Raymond Lau, Giovanni Flammia, Christine Pao and Victor Zue
Spoken Language Systems Group
MIT Laboratory for Computer Science
545 Technology Square
Cambridge, MA 02139
United States of America
raylau@sls.lcs.mit.edu, flammia@sls.lcs.mit.edu,
pao@sls.lcs.mit.edu, zue@sls.lcs.mit.edu
This paper presents WebGALAXY, a flexible multi-modal user interface system that allows wide access to selected information on the World Wide Web (WWW) by integrating spoken and typed natural language queries and hypertext navigation. WebGALAXY extends our GALAXY spoken language system, a distributed client-server system for retrieving information from on line sources through speech and natural language. WebGALAXY supports a spoken user interface via a standard telephone line as well as a graphical user interface via a standard Web browser using either Java/JavaScript or a cgi-bin/forms front end. Natural language understanding is performed by the system and information servers retrieve the requested information from various on line resources including WWW servers, Gopher servers and CompuServe. Currently, queries about three domains are supported: weather, air travel, and points of interest around Boston.

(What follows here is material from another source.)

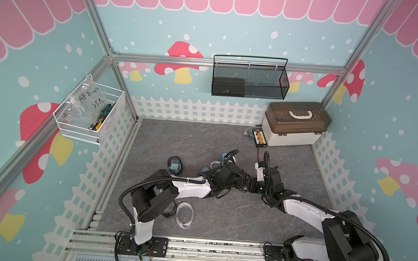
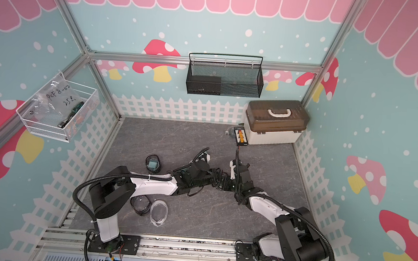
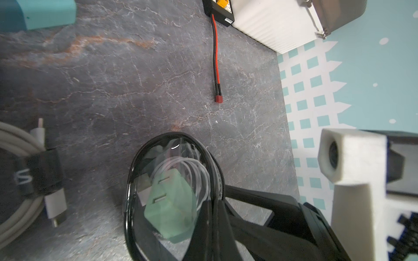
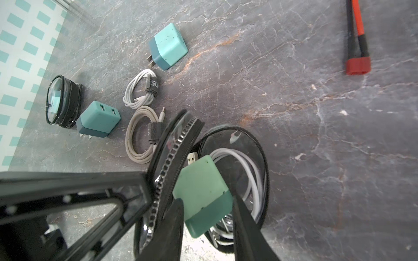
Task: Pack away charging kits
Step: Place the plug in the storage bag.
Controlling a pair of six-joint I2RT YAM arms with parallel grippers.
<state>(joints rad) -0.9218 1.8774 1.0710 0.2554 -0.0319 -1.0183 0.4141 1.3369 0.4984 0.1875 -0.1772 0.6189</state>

We believe, as do many others, that a speech interface for a browser is ideal for naive users because it is the most natural, flexible, efficient, and economical form of human communication. However, providing a speech interface is much more than simply being able to "speak" the icons and hyperlinks that are designed for keyboard and mouse. This is because replacing one modality by another, while undoubtedly useful in hands-busy environments and for disabled users, does not necessarily expand the system's capabilities or lead to new interaction paradigms. Instead, we need to explore how spoken language technology can significantly expand the user's ability to obtain the desired information from the Web easily and quickly. In our view, speech interfaces should be an augmentation of, rather than a replacement for, mouse and keyboard. A user should be able to choose among many input/output modalities to achieve the task in the most natural and efficient manner.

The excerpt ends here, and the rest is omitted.